> [Problem details] Reproduce the data that follows character for character, but omit its pictures.

> [Given data]

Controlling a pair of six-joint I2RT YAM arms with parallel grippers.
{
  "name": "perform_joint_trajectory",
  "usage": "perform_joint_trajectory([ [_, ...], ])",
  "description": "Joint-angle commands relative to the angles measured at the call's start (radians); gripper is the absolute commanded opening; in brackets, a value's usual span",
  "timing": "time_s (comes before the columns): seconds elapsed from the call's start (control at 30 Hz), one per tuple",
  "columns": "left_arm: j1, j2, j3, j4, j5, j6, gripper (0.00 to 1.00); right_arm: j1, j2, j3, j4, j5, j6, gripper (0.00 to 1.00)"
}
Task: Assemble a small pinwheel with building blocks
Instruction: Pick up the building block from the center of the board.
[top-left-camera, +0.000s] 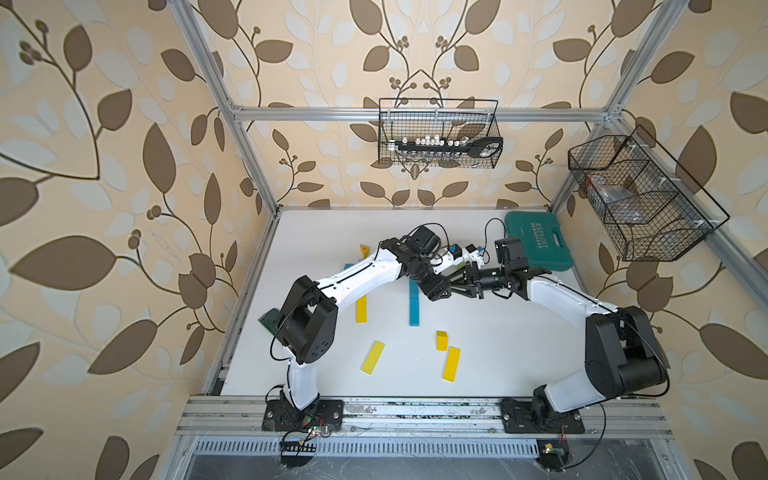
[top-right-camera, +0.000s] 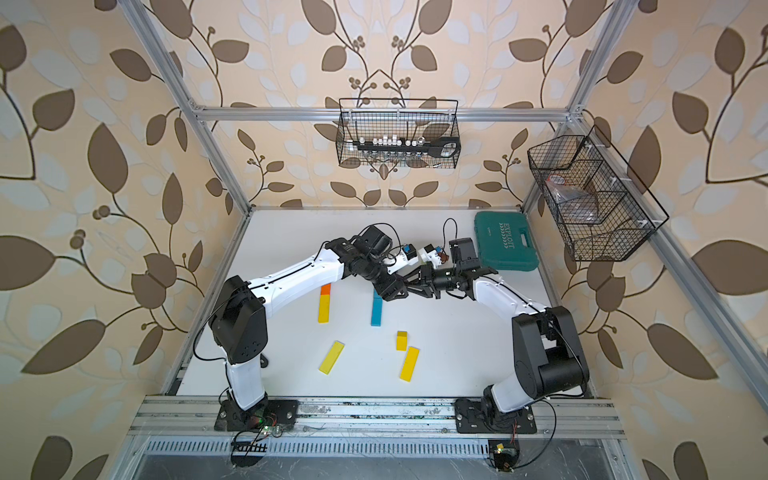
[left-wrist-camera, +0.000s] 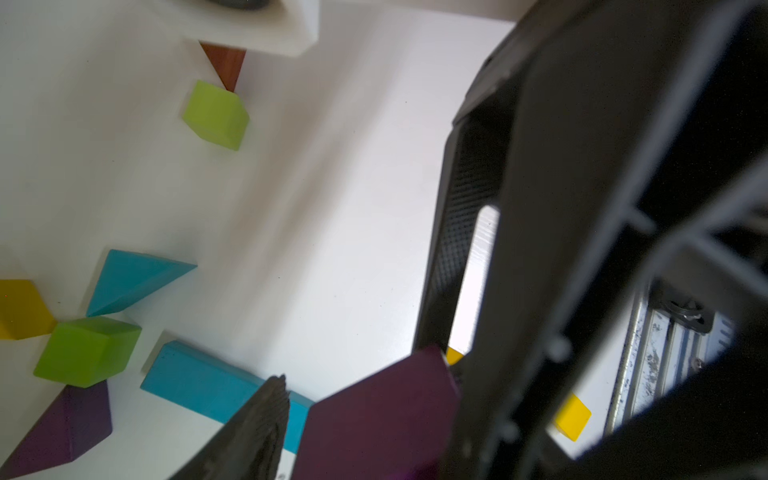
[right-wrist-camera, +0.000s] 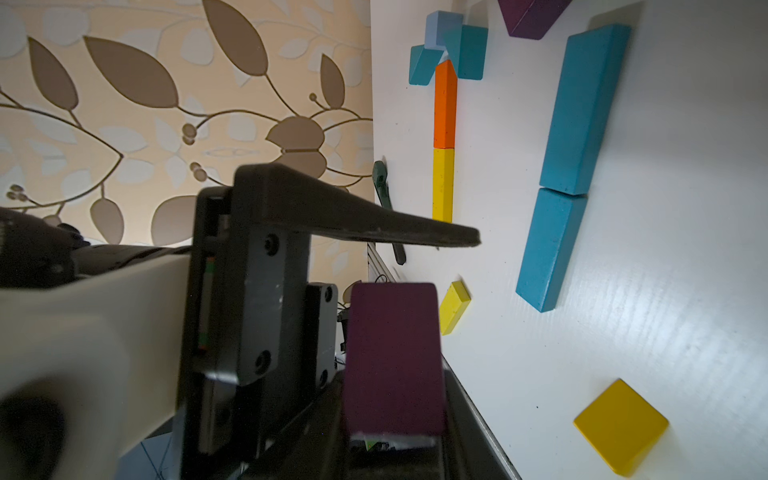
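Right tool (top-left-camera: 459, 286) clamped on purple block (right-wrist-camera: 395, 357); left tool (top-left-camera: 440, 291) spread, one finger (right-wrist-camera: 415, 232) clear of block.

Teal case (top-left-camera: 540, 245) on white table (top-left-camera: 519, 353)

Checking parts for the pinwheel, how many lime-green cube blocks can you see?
2. One lime-green cube sits at the tip of a brown wedge; the other sits between a yellow wedge, a teal wedge and a purple wedge. More may be hidden.
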Motion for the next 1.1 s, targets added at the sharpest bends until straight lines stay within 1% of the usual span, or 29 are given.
perform_joint_trajectory([
  [0.0,-0.001,0.015,0.046,0.03,0.037,0.028,0.74,0.008,0.005,-0.012,-0.028,-0.05,-0.025,0.0],
  [0.13,-0.003,0.029,0.066,0.02,0.062,0.034,0.73,0.007,0.017,-0.003,-0.027,-0.053,-0.027,0.0],
  [0.2,-0.003,0.031,0.072,0.02,0.065,0.037,0.7,0.008,0.023,0.005,-0.036,-0.055,-0.031,0.0],
  [0.3,-0.003,0.029,0.073,0.018,0.071,0.04,0.69,0.009,0.037,0.014,-0.044,-0.056,-0.036,0.0],
  [0.37,-0.003,0.03,0.073,0.015,0.082,0.044,0.6,0.007,0.046,0.017,-0.049,-0.054,-0.043,0.0],
  [0.43,-0.004,0.033,0.071,0.014,0.084,0.043,0.57,0.007,0.053,0.018,-0.053,-0.048,-0.047,0.0],
  [0.5,-0.004,0.035,0.073,0.007,0.097,0.041,0.5,0.008,0.062,0.02,-0.049,-0.045,-0.044,0.0],
  [0.63,-0.006,0.033,0.07,0.009,0.095,0.032,0.47,0.007,0.076,0.025,-0.05,-0.03,-0.042,0.0],
  [0.67,-0.005,0.035,0.07,0.007,0.09,0.031,0.47,0.008,0.077,0.025,-0.051,-0.028,-0.042,0.03],
  [0.73,-0.006,0.045,0.074,0.001,0.075,0.026,0.44,0.005,0.079,0.033,-0.07,-0.017,-0.057,0.13],
  [0.8,-0.006,0.059,0.079,-0.009,0.063,0.02,0.41,0.004,0.077,0.042,-0.101,-0.004,-0.081,0.19],
  [0.83,-0.006,0.066,0.082,-0.016,0.054,0.013,0.41,0.003,0.075,0.043,-0.11,0.002,-0.085,0.27],
  [0.87,-0.006,0.072,0.082,-0.021,0.052,0.009,0.4,-0.001,0.074,0.046,-0.116,0.009,-0.088,0.31],
  [0.9,-0.005,0.077,0.08,-0.024,0.048,0.005,0.39,-0.002,0.069,0.049,-0.127,0.019,-0.096,0.33],
  [1.0,-0.006,0.078,0.061,-0.022,0.042,-0.009,0.38,-0.015,0.057,0.056,-0.157,0.044,-0.115,0.43],
  [1.07,-0.006,0.075,0.049,-0.019,0.034,-0.018,0.38,-0.021,0.053,0.062,-0.173,0.046,-0.13,0.44],
])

> [Your solution]
Controlling a pair of six-joint I2RT YAM arms with parallel grippers.
{
  "name": "perform_joint_trajectory",
  "usage": "perform_joint_trajectory([ [_, ...], ])",
  "description": "Joint-angle commands relative to the angles measured at the call's start (radians); gripper is the absolute commanded opening; in brackets, a value's usual span",
  "timing": "time_s (comes before the columns): seconds elapsed from the call's start (control at 30 Hz), one per tuple",
  "columns": "left_arm: j1, j2, j3, j4, j5, j6, gripper (0.00 to 1.00); right_arm: j1, j2, j3, j4, j5, j6, gripper (0.00 to 1.00)"
}
Task: Assemble a small pinwheel with building blocks
Instruction: Pick up the building block from the center of the board.
[top-left-camera, +0.000s] 
[top-right-camera, +0.000s] 
[left-wrist-camera, +0.000s] 
[right-wrist-camera, +0.000s] 
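Right tool (top-left-camera: 459, 286) clamped on purple block (right-wrist-camera: 395, 357); left tool (top-left-camera: 440, 291) spread, one finger (right-wrist-camera: 415, 232) clear of block.

Teal case (top-left-camera: 540, 245) on white table (top-left-camera: 519, 353)

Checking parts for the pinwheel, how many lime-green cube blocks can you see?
2. One lime-green cube sits at the tip of a brown wedge; the other sits between a yellow wedge, a teal wedge and a purple wedge. More may be hidden.
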Motion for the next 1.1 s, targets added at the sharpest bends until straight lines stay within 1% of the usual span, or 29 are given.
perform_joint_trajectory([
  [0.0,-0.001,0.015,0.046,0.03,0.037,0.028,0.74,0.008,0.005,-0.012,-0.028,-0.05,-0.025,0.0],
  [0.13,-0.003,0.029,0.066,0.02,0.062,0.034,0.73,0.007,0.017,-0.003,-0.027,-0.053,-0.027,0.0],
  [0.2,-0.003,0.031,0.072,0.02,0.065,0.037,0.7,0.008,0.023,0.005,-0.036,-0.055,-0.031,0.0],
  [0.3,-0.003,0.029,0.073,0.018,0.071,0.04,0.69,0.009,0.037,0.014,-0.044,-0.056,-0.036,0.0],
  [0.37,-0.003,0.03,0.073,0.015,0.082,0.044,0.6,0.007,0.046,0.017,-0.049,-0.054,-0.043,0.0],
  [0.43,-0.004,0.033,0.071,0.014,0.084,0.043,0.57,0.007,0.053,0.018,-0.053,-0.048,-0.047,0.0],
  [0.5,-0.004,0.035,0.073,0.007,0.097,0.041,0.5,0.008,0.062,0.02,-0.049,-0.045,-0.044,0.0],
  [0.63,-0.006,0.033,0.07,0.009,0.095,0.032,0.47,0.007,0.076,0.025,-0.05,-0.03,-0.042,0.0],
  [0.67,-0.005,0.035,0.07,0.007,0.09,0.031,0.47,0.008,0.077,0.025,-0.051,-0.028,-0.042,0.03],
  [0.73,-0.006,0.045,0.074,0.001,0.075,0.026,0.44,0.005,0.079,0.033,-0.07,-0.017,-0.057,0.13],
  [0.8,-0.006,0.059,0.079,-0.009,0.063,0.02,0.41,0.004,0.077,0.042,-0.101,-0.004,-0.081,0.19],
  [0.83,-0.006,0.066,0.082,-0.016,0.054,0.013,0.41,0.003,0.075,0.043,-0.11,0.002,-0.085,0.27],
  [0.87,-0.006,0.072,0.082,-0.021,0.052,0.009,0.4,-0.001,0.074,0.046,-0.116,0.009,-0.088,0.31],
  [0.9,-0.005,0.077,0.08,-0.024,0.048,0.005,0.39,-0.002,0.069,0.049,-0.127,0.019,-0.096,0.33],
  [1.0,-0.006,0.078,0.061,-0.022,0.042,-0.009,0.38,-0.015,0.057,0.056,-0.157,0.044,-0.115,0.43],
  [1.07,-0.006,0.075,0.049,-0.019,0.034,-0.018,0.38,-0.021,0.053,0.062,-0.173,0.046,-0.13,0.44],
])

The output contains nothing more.